EXERCISE -
Reproduce the whole listing, character for character.

THE DATA -
/---

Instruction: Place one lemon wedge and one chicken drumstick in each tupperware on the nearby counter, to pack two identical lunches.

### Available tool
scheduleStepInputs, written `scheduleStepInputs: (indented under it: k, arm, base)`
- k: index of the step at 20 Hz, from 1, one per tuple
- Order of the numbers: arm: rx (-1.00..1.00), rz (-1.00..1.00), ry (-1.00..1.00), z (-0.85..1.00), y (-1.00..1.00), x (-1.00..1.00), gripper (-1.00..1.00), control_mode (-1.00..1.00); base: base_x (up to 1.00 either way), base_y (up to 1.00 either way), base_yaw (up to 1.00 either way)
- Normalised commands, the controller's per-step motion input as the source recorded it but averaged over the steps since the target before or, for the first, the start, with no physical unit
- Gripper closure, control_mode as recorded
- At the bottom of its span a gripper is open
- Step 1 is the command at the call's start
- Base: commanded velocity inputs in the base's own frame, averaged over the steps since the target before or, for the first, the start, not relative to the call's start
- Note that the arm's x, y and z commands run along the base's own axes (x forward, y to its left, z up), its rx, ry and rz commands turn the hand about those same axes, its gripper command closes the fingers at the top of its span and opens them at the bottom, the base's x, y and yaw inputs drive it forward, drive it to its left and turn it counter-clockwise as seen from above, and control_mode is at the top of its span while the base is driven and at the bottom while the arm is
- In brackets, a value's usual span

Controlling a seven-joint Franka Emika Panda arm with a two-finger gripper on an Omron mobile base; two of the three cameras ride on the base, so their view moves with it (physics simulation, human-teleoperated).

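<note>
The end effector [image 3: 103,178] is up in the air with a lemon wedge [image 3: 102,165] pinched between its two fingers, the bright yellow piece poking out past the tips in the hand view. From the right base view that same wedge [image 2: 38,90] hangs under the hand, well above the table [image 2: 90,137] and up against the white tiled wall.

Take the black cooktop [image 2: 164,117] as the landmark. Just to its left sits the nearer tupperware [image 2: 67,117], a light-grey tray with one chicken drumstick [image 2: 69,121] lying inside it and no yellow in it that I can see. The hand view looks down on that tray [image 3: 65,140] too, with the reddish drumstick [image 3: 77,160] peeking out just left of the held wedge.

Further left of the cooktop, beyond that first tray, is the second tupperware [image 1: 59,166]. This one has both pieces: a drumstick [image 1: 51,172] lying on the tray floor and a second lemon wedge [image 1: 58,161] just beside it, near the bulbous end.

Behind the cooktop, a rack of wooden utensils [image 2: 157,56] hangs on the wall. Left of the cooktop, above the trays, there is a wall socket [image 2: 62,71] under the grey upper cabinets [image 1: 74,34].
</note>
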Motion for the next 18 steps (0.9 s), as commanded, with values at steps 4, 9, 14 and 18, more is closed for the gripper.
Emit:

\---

SOLUTION TO THIS EXERCISE -
Instruction: Place one lemon wedge and one chicken drumstick in each tupperware on the nearby counter, to pack two identical lunches.

### Available tool
scheduleStepInputs, written `scheduleStepInputs: (indented under it: k, arm, base)`
- k: index of the step at 20 Hz, from 1, one per tuple
- Order of the numbers: arm: rx (-1.00..1.00), rz (-1.00..1.00), ry (-1.00..1.00), z (-0.85..1.00), y (-1.00..1.00), x (-1.00..1.00), gripper (-1.00..1.00), control_mode (-1.00..1.00); base: base_x (up to 1.00 either way), base_y (up to 1.00 either way), base_yaw (up to 1.00 either way)
- Normalised commands, the controller's per-step motion input as the source recorded it but averaged over the steps since the target before or, for the first, the start, with no physical unit
- Gripper closure, control_mode as recorded
- At the bottom of its span a gripper is open
- Step 1 is the command at the call's start
- Base: commanded velocity inputs in the base's own frame, averaged over the steps since the target before or, for the first, the start, not relative to the call's start
- Note that the arm's x, y and z commands run along the base's own axes (x forward, y to its left, z up), its rx, ry and rz commands turn the hand about those same axes, its gripper command closes the fingers at the top of its span and opens them at the bottom, the base's x, y and yaw inputs drive it forward, drive it to its left and turn it counter-clockwise as seen from above, and control_mode is at the top of its span while the base is driven and at the bottom while the arm is
- In brackets, a value's usual span

Controlling a seven-joint Franka Emika Panda arm with a two-finger gripper on an Omron mobile base; two of the three cameras ride on the base, so their view moves with it (physics simulation, human-teleoperated).

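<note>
The end effector [image 3: 103,178] is up in the air with a lemon wedge [image 3: 102,165] pinched between its two fingers, the bright yellow piece poking out past the tips in the hand view. From the right base view that same wedge [image 2: 38,90] hangs under the hand, well above the table [image 2: 90,137] and up against the white tiled wall.

Take the black cooktop [image 2: 164,117] as the landmark. Just to its left sits the nearer tupperware [image 2: 67,117], a light-grey tray with one chicken drumstick [image 2: 69,121] lying inside it and no yellow in it that I can see. The hand view looks down on that tray [image 3: 65,140] too, with the reddish drumstick [image 3: 77,160] peeking out just left of the held wedge.

Further left of the cooktop, beyond that first tray, is the second tupperware [image 1: 59,166]. This one has both pieces: a drumstick [image 1: 51,172] lying on the tray floor and a second lemon wedge [image 1: 58,161] just beside it, near the bulbous end.

Behind the cooktop, a rack of wooden utensils [image 2: 157,56] hangs on the wall. Left of the cooktop, above the trays, there is a wall socket [image 2: 62,71] under the grey upper cabinets [image 1: 74,34].
</note>
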Motion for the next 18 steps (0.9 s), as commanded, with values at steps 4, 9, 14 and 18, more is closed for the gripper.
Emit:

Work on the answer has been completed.